§ **Problem statement**
The answer is all of the entries below, repeated exactly and free of pictures.

[Entries taken from a collection]
####################
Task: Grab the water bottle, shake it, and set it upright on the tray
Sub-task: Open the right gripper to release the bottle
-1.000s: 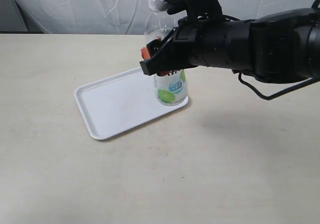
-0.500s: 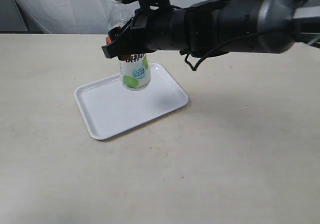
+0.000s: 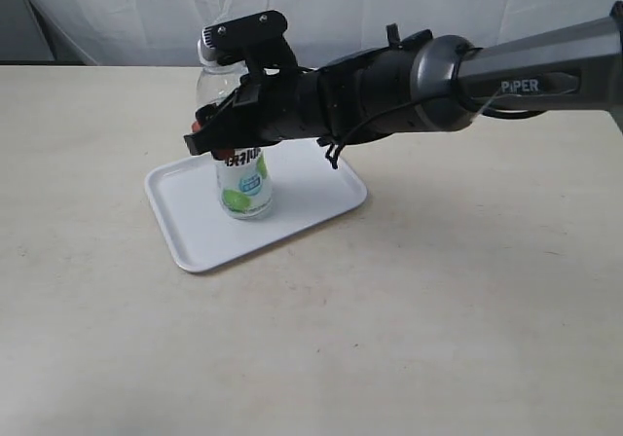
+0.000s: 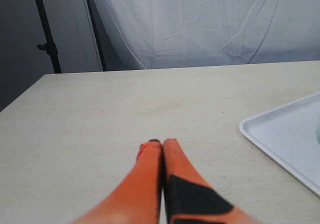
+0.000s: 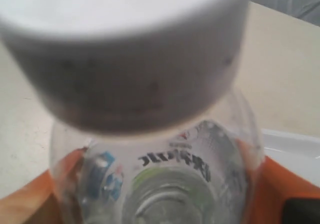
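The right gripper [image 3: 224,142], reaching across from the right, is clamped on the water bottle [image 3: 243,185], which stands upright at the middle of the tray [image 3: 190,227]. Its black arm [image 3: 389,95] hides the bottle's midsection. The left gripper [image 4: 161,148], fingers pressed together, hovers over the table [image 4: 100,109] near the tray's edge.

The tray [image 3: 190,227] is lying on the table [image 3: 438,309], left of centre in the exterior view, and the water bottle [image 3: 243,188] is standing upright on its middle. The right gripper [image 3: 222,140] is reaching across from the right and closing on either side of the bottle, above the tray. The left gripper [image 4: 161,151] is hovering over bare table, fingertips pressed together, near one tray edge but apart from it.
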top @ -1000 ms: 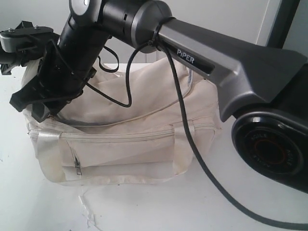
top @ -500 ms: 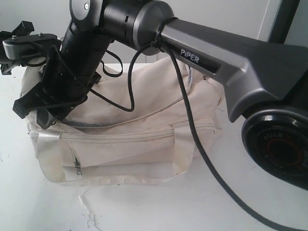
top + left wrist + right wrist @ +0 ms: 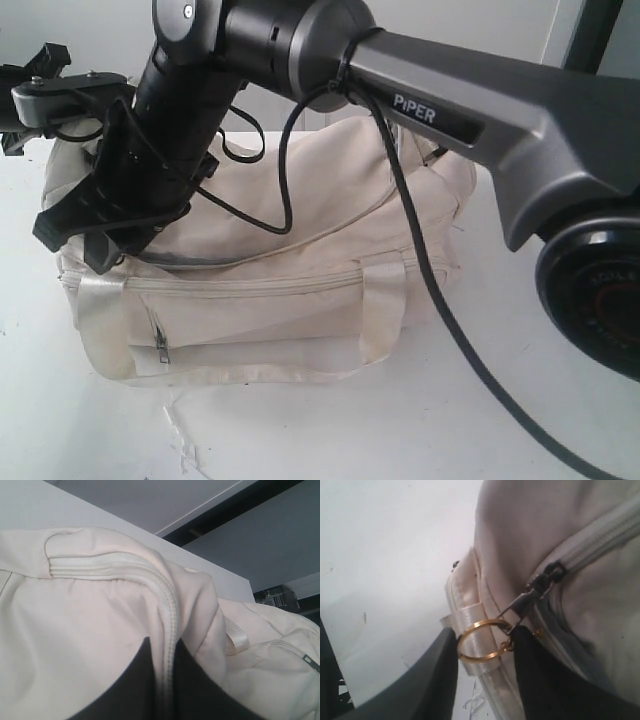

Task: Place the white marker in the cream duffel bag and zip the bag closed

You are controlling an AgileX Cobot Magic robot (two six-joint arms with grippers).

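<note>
Two grippers hold the bag [image 3: 260, 310]: the left gripper [image 3: 162, 652] pinches its seam [image 3: 170, 605], the right gripper [image 3: 485, 642], clamped on the zip ring [image 3: 485, 622], has barely shifted, so we judge zipping unfinished, marker unseen.

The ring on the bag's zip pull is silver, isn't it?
Not silver: the ring on the zip pull of the bag is gold-coloured. The right wrist view shows it clearly.

White table [image 3: 300, 445]; thin crinkled clear scrap [image 3: 180, 435] lying on it, toward camera; pale wall [image 3: 480, 30] behind.
</note>
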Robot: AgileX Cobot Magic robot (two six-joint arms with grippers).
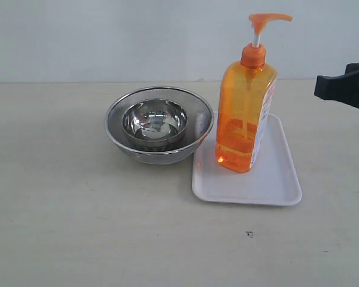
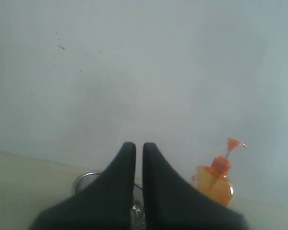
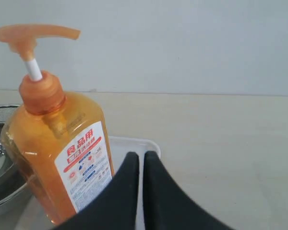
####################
§ **Finished exercise**
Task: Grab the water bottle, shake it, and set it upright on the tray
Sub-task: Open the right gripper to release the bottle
-1.000s: 
-0.500s: 
+0.000s: 
+0.000s: 
+0.000s: 
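The right gripper [image 3: 224,142], reaching across from the right, is clamped on the water bottle [image 3: 243,185], which stands upright at the middle of the tray [image 3: 190,227]. Its black arm [image 3: 389,95] hides the bottle's midsection. The left gripper [image 4: 161,148], fingers pressed together, hovers over the table [image 4: 100,109] near the tray's edge.

The tray [image 3: 190,227] is lying on the table [image 3: 438,309], left of centre in the exterior view, and the water bottle [image 3: 243,188] is standing upright on its middle. The right gripper [image 3: 222,140] is reaching across from the right and closing on either side of the bottle, above the tray. The left gripper [image 4: 161,151] is hovering over bare table, fingertips pressed together, near one tray edge but apart from it.
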top @ -1000 ms: 
top @ -500 ms: 
top + left wrist + right wrist @ +0 ms: 

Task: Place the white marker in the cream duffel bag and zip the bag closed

You are controlling an AgileX Cobot Magic robot (two six-joint arms with grippers).

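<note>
Two grippers hold the bag [image 3: 260, 310]: the left gripper [image 3: 162, 652] pinches its seam [image 3: 170, 605], the right gripper [image 3: 485, 642], clamped on the zip ring [image 3: 485, 622], has barely shifted, so we judge zipping unfinished, marker unseen.

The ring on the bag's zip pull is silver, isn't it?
Not silver: the ring on the zip pull of the bag is gold-coloured. The right wrist view shows it clearly.

White table [image 3: 300, 445]; thin crinkled clear scrap [image 3: 180, 435] lying on it, toward camera; pale wall [image 3: 480, 30] behind.
</note>
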Robot: AgileX Cobot Magic robot (two six-joint arms with grippers).

Besides this answer, nothing more is needed.